Debut studio album by the British dubstep producer. Blake came second in the BBC's 'Sound of 2011' shortlist and was expected to achieve big things in the UK in 2011. The album includes the singles 'Limit to Your Love' and 'The Wilhelm Scream'.

BBC Review

Since James Blake’s breakout remix of Untold’s Stop What You’re Doing in late 2009 – which saw him twist up the original with beats taken beyond the pale – he’s pushed his artistic limits beyond recognition. A blinding 12-month period saw him birth three groundbreaking EPs (The Bells Sketch, CMYK and Klavierwerke), drawing on electronic music, UK bass, commercial RnB, gospel and ambient. And then there was his stunning cover of Feist’s Limit to Your Love, by all standards his most accessible song to date – if you take its rib-crushing sub-bass away from the delicate piano-and-vocal foray at the helm.

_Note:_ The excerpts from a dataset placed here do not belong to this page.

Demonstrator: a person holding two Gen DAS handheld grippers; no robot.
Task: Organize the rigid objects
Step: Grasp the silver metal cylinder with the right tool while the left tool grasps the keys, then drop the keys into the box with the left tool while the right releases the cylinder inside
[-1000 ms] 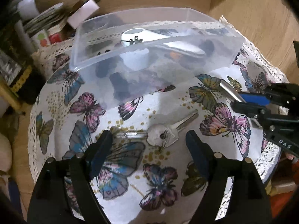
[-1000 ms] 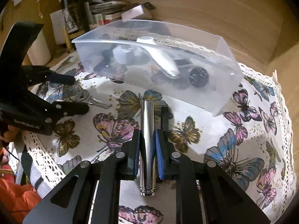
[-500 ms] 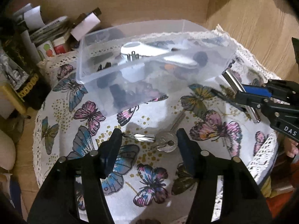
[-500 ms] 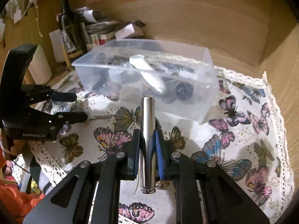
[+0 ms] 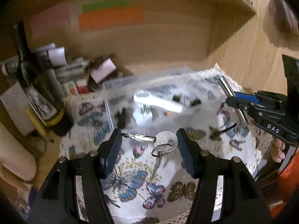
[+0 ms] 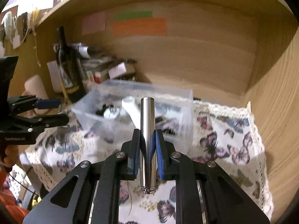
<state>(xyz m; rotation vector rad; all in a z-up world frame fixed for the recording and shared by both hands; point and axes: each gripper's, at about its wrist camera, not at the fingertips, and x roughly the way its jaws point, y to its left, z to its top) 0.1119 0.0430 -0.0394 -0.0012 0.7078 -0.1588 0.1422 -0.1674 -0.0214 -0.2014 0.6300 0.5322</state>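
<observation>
The right gripper (image 6: 147,155) clamps a polished steel cylinder (image 6: 147,130) above the butterfly-print cloth (image 6: 229,130); the left gripper (image 5: 148,141) pinches a silver key (image 5: 164,141) by its ends. Both await dropping into the clear plastic bin (image 6: 173,97) beyond.

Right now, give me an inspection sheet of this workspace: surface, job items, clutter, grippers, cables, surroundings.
Surface: butterfly-print cloth with a lace edge, covering the table.
Job's things: clear plastic bin already holding small items, including a white handled tool; metal tube; key on a ring.
Clutter: dark bottle, boxes and papers at back left.
Grippers: right gripper shut on the metal tube, raised before the bin; left gripper holds the key crosswise between its fingers, off the cloth.
Cables: nothing seen.
Surroundings: wooden alcove, coloured paper notes on the back wall.
</observation>
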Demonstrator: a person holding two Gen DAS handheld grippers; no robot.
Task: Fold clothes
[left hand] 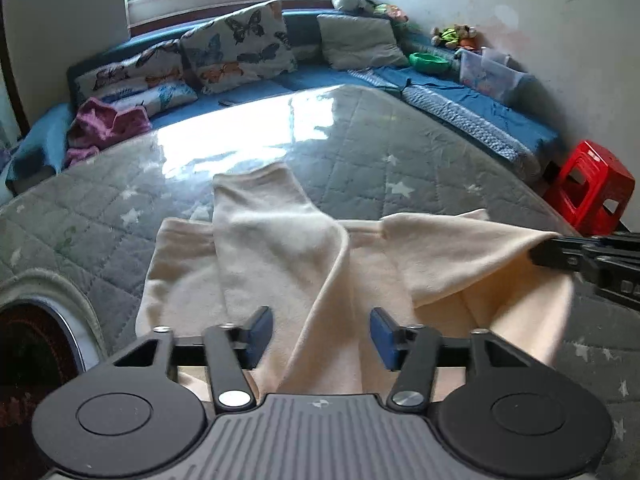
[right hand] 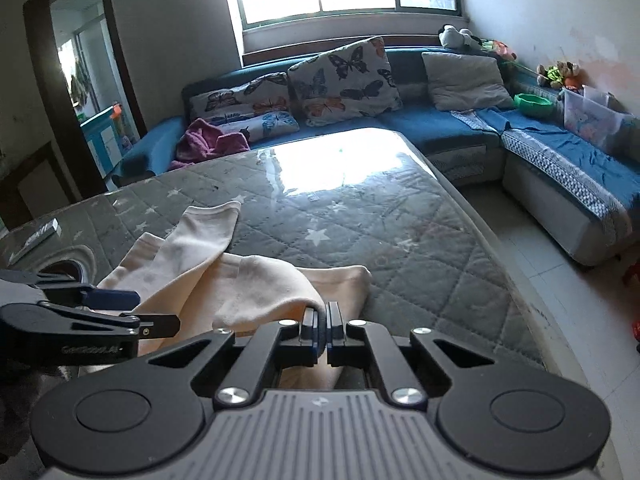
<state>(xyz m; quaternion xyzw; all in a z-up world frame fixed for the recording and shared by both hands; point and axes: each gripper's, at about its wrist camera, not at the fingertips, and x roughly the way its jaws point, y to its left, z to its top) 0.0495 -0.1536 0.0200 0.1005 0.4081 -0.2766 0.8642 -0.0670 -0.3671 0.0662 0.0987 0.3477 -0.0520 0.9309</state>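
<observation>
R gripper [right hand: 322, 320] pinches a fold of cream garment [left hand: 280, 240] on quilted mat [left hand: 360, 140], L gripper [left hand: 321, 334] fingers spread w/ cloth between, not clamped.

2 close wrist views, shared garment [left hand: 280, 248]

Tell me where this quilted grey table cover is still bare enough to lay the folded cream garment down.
The quilted grey table cover lies bare beyond the cream garment, toward the blue sofa, and along its right edge. The near left is crowded by the garment, the left gripper and the right gripper.
</observation>
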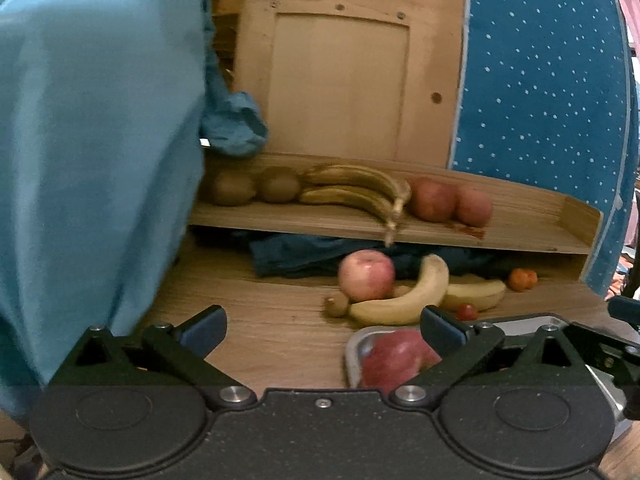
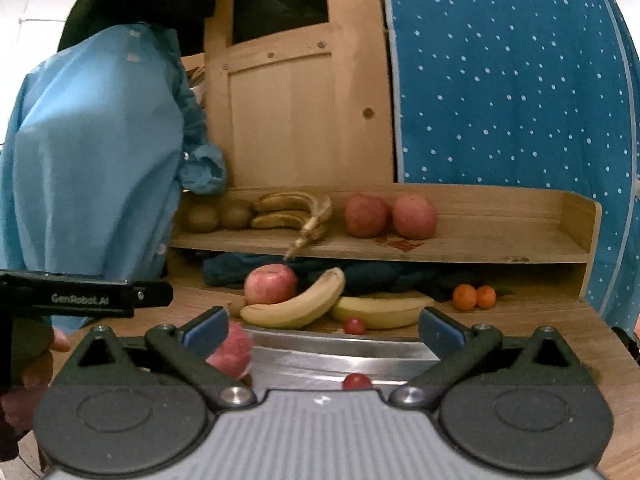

On his long-awaited debut album, Blake moves his informed, excited mastery into yet another sphere; instead of manipulating tension through a library of beats, he now mostly draws on silence and vocal treatment. Take The Wilhelm Scream, where Blake’s jittery, double-tracked vocals are forever trying to catch up with the beat. The gaps make the song’s climax all the more of a spectacle.

Not all of this album’s silences, however, are build-ups to breakdowns. The tension of Unluck’s initial yearning and snappy beats become buried low down in the mix by the end, instead of crashing and burning. I Never Learnt to Share is similar, becoming more dissonant and riled as it unfolds before bursting and then coming up again, struggling for air. To Care (Like You) follows a similar non-format, starting with an untreated vocal before morphing into something equally bleak but entirely robotic, stone-cold. There’s no time for luring the listener in to a false sense of comfort, except on the gospel-influenced Measurements, the most familiar-sounding song here.

This 22-year-old Londoner certainly isn’t shy of ambition, and but that’s not to say this album is without its failings; Lindesfarne I and II, a universe away from the swagger and uppers of CMYK’s top line and sub-bass, are a step behind. The compressed silences and formlessly spacious sounds are overwhelming through headphones for baser reasons. Give Me My Month similarly adds little, working only as an interlude.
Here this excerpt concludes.